Lesson 3 — Aggregation & groupby
Time: ~30 min. You’ll be able to:
- Use
.value_counts()for instant categorical summaries - Group by one or more columns and compute aggregates with
.agg() - Choose between named aggregation and the older dict syntax (named is preferred)
- Tell
.size()from.count() - Sort and trim grouped results
- Use
.reset_index()to get a flat DataFrame back
You’ve already seen this thinking — twice.
!!! tip “Same idea you used twice already”
Day 1’s pivot tables and Day 2’s GROUP BY are this same operation. Drag a category to Rows + a number to Values in Excel ↔ write GROUP BY cat + SUM(num) in SQL ↔ chain .groupby('cat').agg(total=('num','sum')) in pandas. The mental model is identical; only the syntax changes.
.value_counts() — the one-liner you’ll use forever
orders['order_status'].value_counts()
# delivered 96478
# shipped 1107
# canceled 625
# ...
“For each unique value in this column, how many rows have it?” Sorted descending by count, by default. Two useful kwargs:
orders['order_status'].value_counts(normalize=True) # proportions, not counts
orders['order_status'].value_counts().head(5) # top 5 only
Reach for .value_counts() whenever you’d say “what’s the breakdown of…”. Faster than a groupby for the simple case.
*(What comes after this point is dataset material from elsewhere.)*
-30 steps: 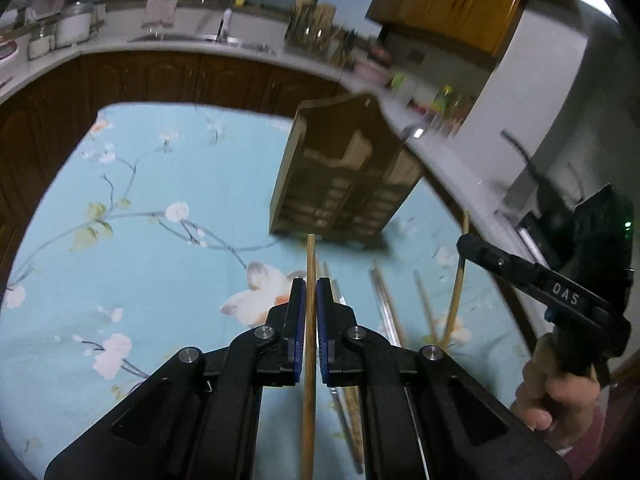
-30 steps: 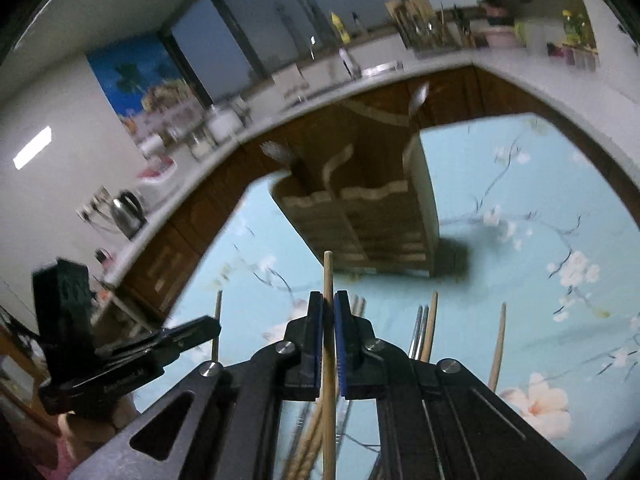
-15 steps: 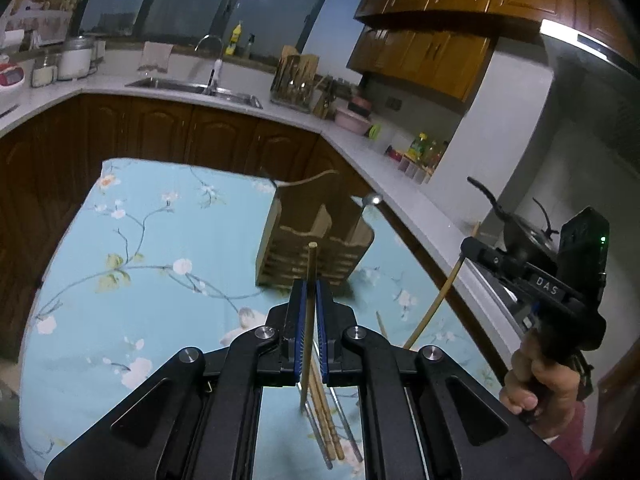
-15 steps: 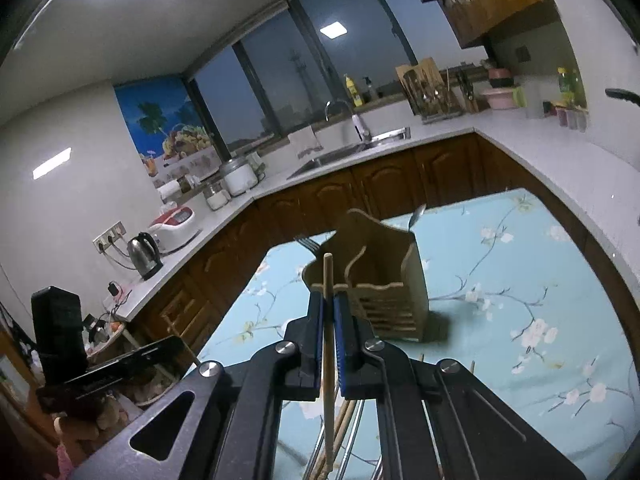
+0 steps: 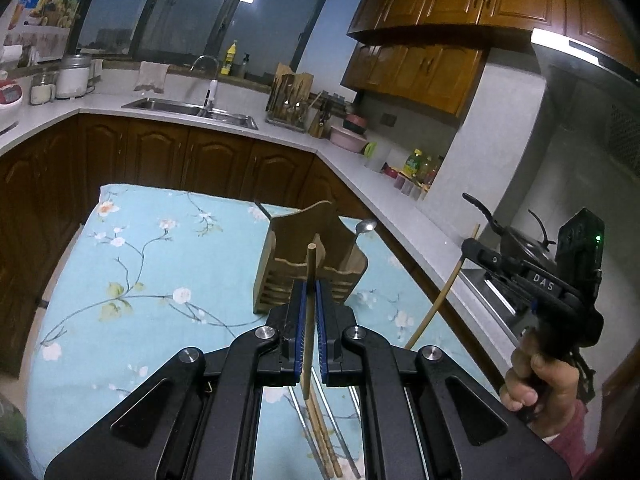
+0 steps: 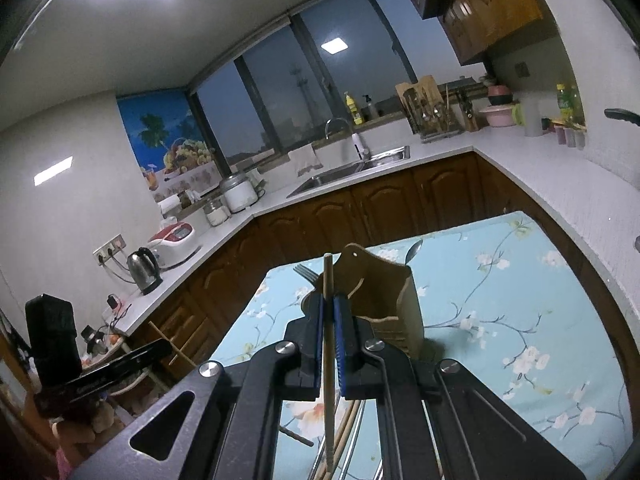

.groupby — the same model as SQL
orders.groupby('order_status').size()
Reads as: “for each value of order_status, count the rows.” Exactly like SQL’s GROUP BY order_status + COUNT(*).
The result is a Series indexed by order_status. To get a DataFrame back, .reset_index():
orders.groupby('order_status').size().reset_index(name='n')
.size() vs .count()
.size()— counts rows in each group (always; ignores NaNs)..count()— counts non-NaN values per column per group.
.size() is what you usually want when you mean “how many rows?”. Use .count() when you specifically need “how many non-missing values of column X?”.
.agg() — multiple aggregates at once
orders.groupby('order_status').agg(
n=('order_id', 'count'),
earliest=('order_purchase_timestamp', 'min'),
latest=('order_purchase_timestamp', 'max'),
)
This is named aggregation — output_name=(input_column, aggregation_function). The output is a DataFrame with one row per group and one column per named aggregate.
Aggregation functions you’ll use most:
| Aggregation | What it does |
|---|---|
'count' | Non-null count |
'size' | Row count (use as a column in named agg by including any column name) |
'sum' | Total |
'mean' | Arithmetic mean |
'median' | 50th percentile |
'min' / 'max' | Extremes |
'std' / 'var' | Standard deviation / variance |
'nunique' | Distinct count (like SQL’s COUNT(DISTINCT)) |
'first' / 'last' | First/last row in the group |
You can also pass a custom function: agg(p10=('price', lambda x: x.quantile(0.10))).
The older dict syntax (you’ll see it in tutorials)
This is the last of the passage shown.